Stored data
━━━━━━━━━━━━━━━━━━━━━━━━━━━━━━
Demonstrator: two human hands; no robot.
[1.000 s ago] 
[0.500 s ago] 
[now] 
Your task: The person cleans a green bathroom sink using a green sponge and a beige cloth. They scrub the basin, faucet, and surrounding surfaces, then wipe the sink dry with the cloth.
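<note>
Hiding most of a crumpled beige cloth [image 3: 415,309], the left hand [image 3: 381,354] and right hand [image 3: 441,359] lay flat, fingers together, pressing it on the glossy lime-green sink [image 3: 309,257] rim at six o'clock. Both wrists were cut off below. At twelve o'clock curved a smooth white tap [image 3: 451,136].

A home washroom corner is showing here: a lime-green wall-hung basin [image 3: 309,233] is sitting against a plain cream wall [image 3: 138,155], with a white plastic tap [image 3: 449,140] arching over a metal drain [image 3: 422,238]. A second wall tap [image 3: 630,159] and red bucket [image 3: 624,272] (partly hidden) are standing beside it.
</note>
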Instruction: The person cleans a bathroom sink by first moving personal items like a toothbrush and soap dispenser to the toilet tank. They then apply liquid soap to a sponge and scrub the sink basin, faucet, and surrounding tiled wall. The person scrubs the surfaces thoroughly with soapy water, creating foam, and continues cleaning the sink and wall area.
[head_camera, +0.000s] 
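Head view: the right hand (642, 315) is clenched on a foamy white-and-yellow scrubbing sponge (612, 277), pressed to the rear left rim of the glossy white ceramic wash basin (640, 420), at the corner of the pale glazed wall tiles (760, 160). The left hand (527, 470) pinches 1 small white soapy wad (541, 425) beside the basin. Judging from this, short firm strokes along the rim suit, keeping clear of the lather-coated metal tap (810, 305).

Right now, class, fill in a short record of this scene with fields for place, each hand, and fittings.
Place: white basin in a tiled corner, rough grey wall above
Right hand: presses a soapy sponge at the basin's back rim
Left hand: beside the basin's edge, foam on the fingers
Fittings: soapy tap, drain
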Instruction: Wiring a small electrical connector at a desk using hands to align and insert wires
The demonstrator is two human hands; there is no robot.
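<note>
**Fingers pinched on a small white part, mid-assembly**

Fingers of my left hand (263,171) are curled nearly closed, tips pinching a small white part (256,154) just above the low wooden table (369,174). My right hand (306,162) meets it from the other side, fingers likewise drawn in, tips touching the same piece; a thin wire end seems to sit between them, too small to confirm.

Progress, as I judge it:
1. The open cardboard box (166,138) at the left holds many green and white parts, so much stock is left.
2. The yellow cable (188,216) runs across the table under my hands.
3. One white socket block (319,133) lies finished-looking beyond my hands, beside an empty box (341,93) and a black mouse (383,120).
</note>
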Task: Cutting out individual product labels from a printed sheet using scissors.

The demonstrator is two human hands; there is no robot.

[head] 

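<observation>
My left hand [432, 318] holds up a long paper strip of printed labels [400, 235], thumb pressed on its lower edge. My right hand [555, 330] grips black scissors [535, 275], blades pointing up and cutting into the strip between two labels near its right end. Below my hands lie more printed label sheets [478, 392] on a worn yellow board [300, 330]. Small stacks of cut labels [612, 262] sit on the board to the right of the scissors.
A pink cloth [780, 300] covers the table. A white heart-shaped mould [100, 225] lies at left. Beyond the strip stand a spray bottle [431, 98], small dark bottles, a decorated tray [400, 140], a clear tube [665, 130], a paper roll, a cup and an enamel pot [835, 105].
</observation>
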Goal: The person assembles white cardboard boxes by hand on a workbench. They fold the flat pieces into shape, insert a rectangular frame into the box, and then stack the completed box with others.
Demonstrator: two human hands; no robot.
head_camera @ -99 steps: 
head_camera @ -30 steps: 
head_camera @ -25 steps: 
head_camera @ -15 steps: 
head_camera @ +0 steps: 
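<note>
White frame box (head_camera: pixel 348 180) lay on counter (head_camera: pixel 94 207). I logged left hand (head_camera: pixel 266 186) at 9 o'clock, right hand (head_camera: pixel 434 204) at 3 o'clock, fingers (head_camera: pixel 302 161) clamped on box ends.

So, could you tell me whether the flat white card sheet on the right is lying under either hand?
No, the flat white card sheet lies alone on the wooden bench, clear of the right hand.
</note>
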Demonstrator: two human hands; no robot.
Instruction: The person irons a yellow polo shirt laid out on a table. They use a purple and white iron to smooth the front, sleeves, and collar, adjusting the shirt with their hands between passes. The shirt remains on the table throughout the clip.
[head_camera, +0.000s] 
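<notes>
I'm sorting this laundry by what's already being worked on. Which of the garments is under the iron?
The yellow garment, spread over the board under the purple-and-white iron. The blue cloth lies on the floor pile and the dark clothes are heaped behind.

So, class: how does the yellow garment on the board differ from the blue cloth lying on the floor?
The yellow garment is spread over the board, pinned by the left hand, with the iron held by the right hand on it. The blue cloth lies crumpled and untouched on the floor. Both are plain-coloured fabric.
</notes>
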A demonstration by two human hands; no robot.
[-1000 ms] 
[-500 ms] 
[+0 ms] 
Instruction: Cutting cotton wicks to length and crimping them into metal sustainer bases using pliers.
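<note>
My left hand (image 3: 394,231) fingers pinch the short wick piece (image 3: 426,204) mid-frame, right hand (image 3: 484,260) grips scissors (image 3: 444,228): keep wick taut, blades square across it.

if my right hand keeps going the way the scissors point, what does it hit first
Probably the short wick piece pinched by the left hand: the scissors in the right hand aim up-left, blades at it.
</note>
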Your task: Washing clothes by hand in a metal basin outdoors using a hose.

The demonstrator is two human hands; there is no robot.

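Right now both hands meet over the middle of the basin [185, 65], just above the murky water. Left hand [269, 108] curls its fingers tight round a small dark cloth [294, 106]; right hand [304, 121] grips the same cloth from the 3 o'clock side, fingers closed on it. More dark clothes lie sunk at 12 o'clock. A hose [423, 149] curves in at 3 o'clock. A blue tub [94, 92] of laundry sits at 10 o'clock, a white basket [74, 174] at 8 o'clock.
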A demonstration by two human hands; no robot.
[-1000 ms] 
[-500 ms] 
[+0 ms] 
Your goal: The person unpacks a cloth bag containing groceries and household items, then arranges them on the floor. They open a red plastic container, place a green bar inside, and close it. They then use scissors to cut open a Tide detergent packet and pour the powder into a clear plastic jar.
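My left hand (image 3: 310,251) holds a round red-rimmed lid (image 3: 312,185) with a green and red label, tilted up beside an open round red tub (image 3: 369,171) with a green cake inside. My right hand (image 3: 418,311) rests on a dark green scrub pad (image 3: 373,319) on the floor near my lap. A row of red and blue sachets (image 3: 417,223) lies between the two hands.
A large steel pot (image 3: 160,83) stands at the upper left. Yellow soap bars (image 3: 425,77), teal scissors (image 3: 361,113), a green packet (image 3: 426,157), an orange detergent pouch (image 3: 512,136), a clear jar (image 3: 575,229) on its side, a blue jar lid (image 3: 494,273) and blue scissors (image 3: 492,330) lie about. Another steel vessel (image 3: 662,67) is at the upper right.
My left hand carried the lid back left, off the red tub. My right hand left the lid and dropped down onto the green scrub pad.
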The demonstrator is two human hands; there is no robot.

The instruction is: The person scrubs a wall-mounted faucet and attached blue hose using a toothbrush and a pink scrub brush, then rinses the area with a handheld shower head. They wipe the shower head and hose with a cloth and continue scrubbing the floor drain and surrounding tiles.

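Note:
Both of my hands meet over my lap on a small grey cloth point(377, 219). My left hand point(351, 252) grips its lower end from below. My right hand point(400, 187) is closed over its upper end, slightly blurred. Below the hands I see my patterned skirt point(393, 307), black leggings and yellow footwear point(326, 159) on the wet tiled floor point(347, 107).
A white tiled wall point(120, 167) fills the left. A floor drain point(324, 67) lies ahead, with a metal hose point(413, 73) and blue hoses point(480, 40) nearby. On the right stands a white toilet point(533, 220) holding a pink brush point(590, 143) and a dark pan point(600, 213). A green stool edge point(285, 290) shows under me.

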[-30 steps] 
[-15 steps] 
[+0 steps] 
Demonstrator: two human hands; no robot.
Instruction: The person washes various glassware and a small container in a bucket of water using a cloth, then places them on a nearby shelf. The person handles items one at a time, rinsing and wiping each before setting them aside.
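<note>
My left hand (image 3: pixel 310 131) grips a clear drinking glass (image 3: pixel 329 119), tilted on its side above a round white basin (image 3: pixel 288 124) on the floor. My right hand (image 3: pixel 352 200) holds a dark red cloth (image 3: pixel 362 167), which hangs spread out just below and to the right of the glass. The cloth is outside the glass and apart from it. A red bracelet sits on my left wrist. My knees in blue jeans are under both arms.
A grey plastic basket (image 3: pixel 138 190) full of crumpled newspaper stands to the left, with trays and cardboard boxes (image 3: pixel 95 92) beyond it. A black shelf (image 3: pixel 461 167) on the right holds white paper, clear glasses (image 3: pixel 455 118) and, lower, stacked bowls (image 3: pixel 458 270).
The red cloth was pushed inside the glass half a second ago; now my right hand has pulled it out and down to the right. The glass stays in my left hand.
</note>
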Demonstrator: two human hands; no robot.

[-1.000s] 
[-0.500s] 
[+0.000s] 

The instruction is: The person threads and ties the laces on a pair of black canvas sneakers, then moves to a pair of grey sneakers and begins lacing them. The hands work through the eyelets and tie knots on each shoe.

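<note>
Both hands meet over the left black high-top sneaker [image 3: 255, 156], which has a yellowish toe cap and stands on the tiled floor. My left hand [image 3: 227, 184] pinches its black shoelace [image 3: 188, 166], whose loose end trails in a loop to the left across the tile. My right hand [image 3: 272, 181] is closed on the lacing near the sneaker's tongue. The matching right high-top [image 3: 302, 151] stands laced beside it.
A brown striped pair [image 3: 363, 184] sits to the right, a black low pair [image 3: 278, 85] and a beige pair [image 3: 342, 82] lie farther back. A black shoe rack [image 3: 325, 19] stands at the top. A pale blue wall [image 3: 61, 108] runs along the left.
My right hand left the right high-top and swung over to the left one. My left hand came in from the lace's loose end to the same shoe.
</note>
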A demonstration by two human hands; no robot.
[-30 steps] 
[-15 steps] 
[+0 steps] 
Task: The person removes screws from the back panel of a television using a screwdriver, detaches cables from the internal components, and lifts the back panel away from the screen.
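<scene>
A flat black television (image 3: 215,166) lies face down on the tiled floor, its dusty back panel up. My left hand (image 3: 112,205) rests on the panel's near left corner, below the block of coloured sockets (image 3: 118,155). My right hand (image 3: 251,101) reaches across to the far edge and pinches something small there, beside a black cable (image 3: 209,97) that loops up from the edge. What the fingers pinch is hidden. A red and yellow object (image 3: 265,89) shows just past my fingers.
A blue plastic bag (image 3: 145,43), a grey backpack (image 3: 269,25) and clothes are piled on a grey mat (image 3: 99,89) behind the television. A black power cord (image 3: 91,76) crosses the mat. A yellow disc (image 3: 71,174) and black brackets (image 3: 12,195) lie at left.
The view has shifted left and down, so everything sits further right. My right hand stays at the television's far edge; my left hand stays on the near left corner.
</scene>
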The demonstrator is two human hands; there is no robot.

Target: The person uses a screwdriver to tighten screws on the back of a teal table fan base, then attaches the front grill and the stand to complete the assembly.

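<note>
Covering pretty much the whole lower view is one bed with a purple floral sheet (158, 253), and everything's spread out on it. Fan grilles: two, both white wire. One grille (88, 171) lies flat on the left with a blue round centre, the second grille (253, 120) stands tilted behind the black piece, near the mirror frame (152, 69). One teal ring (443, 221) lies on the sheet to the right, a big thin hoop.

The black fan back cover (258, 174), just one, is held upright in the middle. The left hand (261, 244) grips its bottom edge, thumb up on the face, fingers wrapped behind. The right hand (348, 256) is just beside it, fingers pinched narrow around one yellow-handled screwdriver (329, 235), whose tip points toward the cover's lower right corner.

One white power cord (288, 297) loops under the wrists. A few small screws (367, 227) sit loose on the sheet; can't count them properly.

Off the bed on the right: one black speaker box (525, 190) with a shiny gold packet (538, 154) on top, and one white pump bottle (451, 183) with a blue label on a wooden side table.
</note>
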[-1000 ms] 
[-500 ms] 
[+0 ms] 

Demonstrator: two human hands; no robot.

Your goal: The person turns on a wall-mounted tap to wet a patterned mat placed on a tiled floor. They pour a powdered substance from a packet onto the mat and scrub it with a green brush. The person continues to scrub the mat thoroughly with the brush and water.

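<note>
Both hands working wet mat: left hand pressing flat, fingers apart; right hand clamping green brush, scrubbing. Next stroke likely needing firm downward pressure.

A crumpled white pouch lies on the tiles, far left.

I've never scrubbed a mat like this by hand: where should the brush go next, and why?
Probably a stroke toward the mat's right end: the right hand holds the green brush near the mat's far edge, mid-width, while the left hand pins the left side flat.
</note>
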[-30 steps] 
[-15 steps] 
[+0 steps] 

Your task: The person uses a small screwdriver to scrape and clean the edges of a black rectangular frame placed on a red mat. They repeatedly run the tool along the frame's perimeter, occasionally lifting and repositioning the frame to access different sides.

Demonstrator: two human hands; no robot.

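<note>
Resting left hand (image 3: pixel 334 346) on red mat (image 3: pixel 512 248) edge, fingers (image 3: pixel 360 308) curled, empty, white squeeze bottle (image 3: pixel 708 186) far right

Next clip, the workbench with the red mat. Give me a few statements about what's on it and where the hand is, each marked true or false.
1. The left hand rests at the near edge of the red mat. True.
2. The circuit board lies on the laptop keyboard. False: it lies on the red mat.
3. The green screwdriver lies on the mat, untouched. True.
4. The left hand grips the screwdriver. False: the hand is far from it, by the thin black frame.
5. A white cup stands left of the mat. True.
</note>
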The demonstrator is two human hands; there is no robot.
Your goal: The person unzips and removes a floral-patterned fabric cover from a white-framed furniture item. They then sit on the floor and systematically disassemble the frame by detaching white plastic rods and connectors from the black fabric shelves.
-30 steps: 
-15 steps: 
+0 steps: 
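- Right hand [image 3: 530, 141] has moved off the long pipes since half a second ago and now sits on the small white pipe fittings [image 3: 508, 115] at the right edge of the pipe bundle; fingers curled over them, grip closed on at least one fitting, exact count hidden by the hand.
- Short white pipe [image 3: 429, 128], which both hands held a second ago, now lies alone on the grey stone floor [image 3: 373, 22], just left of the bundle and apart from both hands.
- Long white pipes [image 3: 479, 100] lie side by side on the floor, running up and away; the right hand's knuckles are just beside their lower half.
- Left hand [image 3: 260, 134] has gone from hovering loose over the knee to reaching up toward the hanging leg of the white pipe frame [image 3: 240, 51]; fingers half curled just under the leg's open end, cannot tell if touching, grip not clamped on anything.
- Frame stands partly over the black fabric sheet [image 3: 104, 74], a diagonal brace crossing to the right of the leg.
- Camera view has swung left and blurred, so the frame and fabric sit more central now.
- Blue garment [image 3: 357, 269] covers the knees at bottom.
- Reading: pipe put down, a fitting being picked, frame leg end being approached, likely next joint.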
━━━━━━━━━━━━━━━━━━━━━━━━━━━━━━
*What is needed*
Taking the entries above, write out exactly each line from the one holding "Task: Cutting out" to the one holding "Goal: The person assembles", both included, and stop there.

*Response area*
Task: Cutting out individual product labels from a printed sheet using scissors.

The demonstrator is two human hands; there is no robot.

[head] 

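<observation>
My left hand [432, 318] holds up a long paper strip of printed labels [400, 235], thumb pressed on its lower edge. My right hand [555, 330] grips black scissors [535, 275], blades pointing up and cutting into the strip between two labels near its right end. Below my hands lie more printed label sheets [478, 392] on a worn yellow board [300, 330]. Small stacks of cut labels [612, 262] sit on the board to the right of the scissors.
A pink cloth [780, 300] covers the table. A white heart-shaped mould [100, 225] lies at left. Beyond the strip stand a spray bottle [431, 98], small dark bottles, a decorated tray [400, 140], a clear tube [665, 130], a paper roll, a cup and an enamel pot [835, 105].
</observation>
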Goal: The person assembles white cardboard boxes by hand on a workbench. They fold the flat pieces into shape, insert a rectangular frame into the box, and then stack the completed box with others.

Nothing more remains for this exercise.